Cuma bagian hidung dan mata yang agak terbuka. Itu pun dipenuhi darah yang telah mengering menghitam.

Trista berlarian menuju pintu ruang emergency, dan segera berjalan mengiringi suster yang dengan tegas melarang wanita itu berjalan terlalu dekat.

Trista tak kuasa melihat apa yang dilihatnya. Tangisnya meledak. Indi buru-buru memeluknya. Rima ikut memeluk. Bertiga mereka berdiri membiarkan Kino dibawa masuk ke ruang khusus.

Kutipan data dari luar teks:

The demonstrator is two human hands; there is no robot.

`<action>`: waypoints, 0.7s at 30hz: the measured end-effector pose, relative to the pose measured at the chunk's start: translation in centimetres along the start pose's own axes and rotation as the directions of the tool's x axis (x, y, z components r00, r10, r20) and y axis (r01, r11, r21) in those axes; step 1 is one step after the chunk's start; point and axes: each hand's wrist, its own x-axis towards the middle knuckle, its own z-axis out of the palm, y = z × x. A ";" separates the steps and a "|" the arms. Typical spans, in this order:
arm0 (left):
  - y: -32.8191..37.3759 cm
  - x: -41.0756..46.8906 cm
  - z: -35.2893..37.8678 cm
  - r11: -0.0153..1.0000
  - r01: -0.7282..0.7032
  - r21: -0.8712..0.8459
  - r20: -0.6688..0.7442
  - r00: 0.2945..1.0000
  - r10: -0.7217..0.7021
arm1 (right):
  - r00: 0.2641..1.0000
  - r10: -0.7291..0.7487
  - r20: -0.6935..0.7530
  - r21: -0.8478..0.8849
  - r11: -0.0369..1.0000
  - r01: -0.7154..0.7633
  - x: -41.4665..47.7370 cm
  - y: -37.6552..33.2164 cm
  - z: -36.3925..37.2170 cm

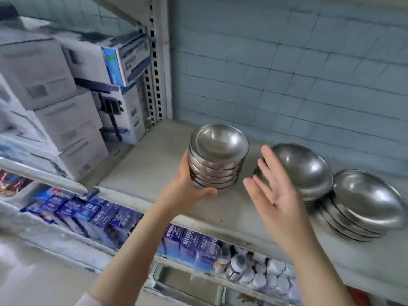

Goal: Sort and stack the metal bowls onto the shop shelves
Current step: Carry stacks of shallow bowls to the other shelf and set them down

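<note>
Three stacks of shiny metal bowls stand on the grey shelf (154, 168). My left hand (187, 184) grips the left stack of small bowls (217, 155) from its left side and underneath. My right hand (271, 191) is open with straight fingers, hovering just left of the middle stack (302, 171); whether it touches that stack is unclear. A third, wider stack (364, 206) sits at the right near the shelf's front edge.
White and blue cardboard boxes (72, 102) fill the shelf bay to the left, past a slotted upright post (157, 62). Below are blue cartons (106, 217) and small bottles (238, 266). A tiled blue wall (287, 74) backs the shelf.
</note>
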 end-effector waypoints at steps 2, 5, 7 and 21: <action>-1.0 1.1 -0.7 0.991 -0.013 -0.130 0.067 0.998 0.022 | 0.998 0.047 -0.041 -0.006 0.999 -0.047 0.6 0.1 1.1; -1.6 1.1 -1.9 0.975 -0.021 -0.220 0.144 0.988 0.054 | 0.991 0.125 -0.051 -0.035 0.991 -0.127 1.1 0.6 2.7; -1.7 0.7 -2.8 0.966 -0.027 -0.258 0.204 0.976 0.081 | 0.988 0.151 -0.044 -0.080 0.985 -0.154 1.3 1.4 3.5; -1.3 -3.6 -6.4 0.945 -0.098 -0.312 0.287 0.939 0.192 | 0.962 0.144 -0.233 0.043 0.989 -0.138 -2.3 -0.3 7.0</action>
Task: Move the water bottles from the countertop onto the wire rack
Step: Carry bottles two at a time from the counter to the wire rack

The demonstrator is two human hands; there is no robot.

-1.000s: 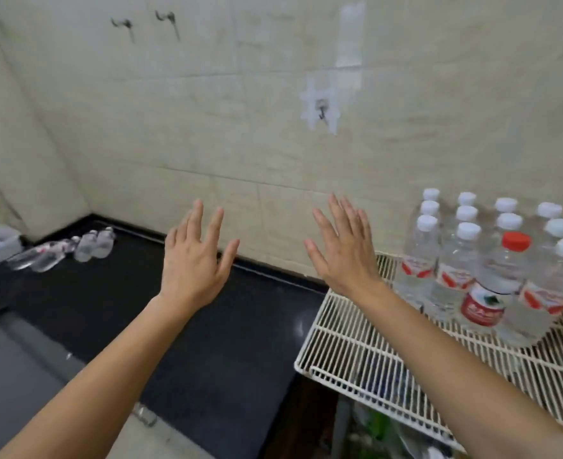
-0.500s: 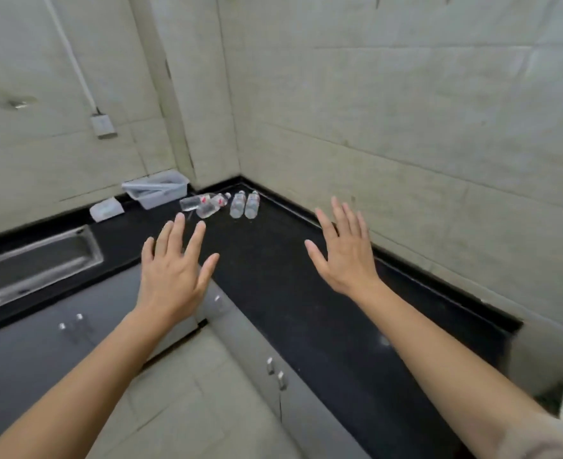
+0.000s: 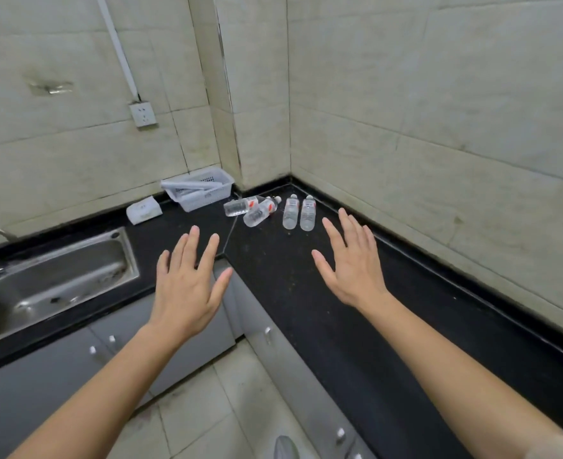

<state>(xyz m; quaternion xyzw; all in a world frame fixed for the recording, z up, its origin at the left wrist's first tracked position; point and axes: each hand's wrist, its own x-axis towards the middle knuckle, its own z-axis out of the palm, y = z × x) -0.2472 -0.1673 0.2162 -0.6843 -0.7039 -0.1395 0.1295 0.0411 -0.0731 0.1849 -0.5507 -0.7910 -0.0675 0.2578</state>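
We had both hands out flat, fingers spread, nothing held: left hand (image 3: 187, 286), right hand (image 3: 351, 263). Four water bottles (image 3: 275, 210) lay on their sides in the far corner of the black tabletop (image 3: 306, 293), beside a white basket (image 3: 199, 190). Wire rack out of frame.

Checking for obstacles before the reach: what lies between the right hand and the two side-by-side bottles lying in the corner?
Nothing: in the head view only bare black countertop separates the right hand from the two bottles.
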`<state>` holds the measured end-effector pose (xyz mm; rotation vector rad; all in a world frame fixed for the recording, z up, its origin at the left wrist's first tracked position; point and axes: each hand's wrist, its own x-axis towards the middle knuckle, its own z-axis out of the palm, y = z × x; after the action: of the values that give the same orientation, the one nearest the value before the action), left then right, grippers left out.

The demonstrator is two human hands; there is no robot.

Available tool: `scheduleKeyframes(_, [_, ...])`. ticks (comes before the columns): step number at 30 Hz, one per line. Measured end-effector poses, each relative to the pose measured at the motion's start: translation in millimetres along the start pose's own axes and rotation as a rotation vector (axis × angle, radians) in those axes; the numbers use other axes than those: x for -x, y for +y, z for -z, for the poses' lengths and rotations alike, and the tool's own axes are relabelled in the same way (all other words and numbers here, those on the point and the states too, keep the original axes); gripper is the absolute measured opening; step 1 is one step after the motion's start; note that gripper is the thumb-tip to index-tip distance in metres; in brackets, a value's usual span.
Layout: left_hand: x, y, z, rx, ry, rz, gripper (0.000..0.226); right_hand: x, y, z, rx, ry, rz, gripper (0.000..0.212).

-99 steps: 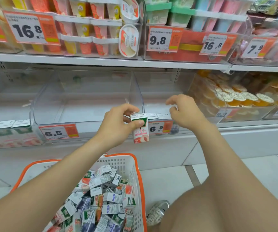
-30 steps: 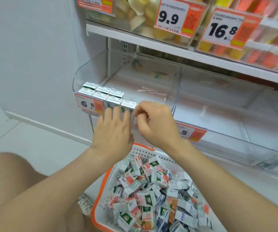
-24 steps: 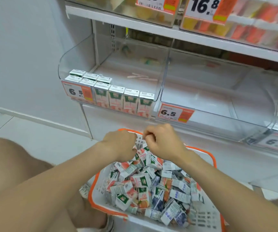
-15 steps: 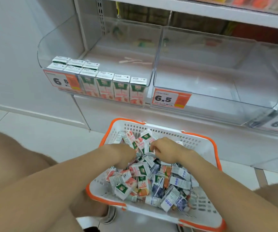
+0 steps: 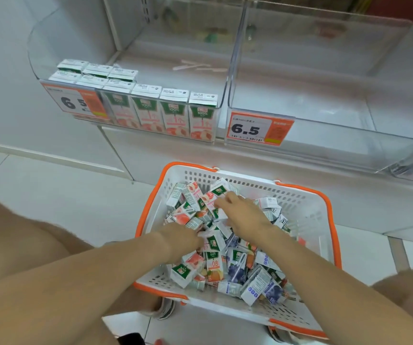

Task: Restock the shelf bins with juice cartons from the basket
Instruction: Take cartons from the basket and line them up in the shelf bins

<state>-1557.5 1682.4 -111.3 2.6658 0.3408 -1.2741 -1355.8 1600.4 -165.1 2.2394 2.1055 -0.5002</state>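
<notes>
Rummaging in the white perforated plastic basket with orange rim (image 5: 331, 220) at 6 o'clock, heaped with small rectangular juice cartons (image 5: 235, 270) of glossy printed card, tumbled at every angle. Reaching in with the left hand (image 5: 184, 236), fingertips buried beside a green-and-white carton (image 5: 213, 241), so cannot tell whether gripping or merely touching. Spreading the right hand (image 5: 244, 215) over the pile's 12 o'clock side, fingers gently bent, hold likewise impossible to confirm. Likely to go wrong: snagging a neighbour while lifting from so loose a heap and spilling it onto the smooth pale floor tiles (image 5: 63, 195); denting a soft card corner by squeezing hard; mixing flavours, given blue and orange packs among the peach ones. Also toppling the upright row of peach-printed cartons (image 5: 173, 113) at 11 o'clock, inside the clear curved acrylic shelf bin (image 5: 170, 80), by shoving a new one in carelessly. At 1 o'clock, a second clear acrylic bin (image 5: 312, 100) behind an orange-and-white paper price tag (image 5: 257, 129).
</notes>
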Motion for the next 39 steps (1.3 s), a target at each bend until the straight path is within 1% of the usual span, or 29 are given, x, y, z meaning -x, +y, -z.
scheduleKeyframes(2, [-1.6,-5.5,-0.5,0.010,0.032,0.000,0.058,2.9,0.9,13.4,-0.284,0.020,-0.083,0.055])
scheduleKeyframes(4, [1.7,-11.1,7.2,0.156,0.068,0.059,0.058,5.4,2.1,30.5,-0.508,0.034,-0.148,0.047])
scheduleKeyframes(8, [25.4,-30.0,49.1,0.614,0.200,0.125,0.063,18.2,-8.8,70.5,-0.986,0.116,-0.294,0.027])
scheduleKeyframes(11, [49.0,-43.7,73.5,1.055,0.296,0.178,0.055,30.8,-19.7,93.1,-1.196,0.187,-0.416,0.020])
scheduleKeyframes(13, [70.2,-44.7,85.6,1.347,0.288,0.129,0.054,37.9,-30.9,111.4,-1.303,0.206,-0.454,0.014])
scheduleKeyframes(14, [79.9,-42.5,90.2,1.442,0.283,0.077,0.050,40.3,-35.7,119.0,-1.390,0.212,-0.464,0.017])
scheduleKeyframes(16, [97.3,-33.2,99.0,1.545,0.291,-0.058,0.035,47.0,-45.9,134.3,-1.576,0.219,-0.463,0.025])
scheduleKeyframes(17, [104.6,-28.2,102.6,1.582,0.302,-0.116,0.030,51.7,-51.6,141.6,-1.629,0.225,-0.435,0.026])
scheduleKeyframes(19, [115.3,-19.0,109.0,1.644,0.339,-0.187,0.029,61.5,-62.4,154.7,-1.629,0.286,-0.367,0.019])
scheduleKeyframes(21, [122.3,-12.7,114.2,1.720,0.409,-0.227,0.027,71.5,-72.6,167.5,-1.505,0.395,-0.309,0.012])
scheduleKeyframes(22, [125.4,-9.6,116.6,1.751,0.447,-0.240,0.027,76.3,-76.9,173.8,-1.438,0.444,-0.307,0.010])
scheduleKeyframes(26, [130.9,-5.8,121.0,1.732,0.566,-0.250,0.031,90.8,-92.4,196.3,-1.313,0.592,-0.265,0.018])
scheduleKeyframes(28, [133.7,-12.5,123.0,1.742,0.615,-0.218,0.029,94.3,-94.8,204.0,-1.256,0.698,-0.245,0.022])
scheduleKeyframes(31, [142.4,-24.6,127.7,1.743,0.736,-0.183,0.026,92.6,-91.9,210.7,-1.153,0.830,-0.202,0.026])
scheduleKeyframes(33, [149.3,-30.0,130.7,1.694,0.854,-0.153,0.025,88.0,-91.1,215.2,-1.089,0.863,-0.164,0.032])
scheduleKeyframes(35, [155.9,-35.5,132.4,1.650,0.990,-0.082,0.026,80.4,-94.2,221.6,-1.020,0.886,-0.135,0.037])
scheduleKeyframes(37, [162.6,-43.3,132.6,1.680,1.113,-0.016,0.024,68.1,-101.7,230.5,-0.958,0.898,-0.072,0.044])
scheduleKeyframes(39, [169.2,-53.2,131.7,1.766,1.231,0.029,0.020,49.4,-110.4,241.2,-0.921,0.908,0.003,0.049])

Tigor dan Ridwan mencoba ikut masuk, tetapi dilarang. Pintu ruangan khusus menutup dengan cepat. Tigor melongok lewat jendela, memandang sahabatnya yang terbujur diam dibawa menjauh.

Pemuda itu menarik lengan Ridwan untuk bersama-sama melongok. Dengan hanya pandangan mata, berdua mereka mengantar seorang sahabat. Masing-masing berbisik dalam hati, “Jangan menyerah!”

*** Cerita Cinta Dewasa ***

Nun di sebuah rumah asri yang indah di pinggir ibukota, Rien berhenti menangis. Dihapusnya air mata. Bangkit dengan gontai, wanita itu menuju kamar tidur. Tubuhnya letih sekali, tetapi entah kenapa dadanya terasa lapang.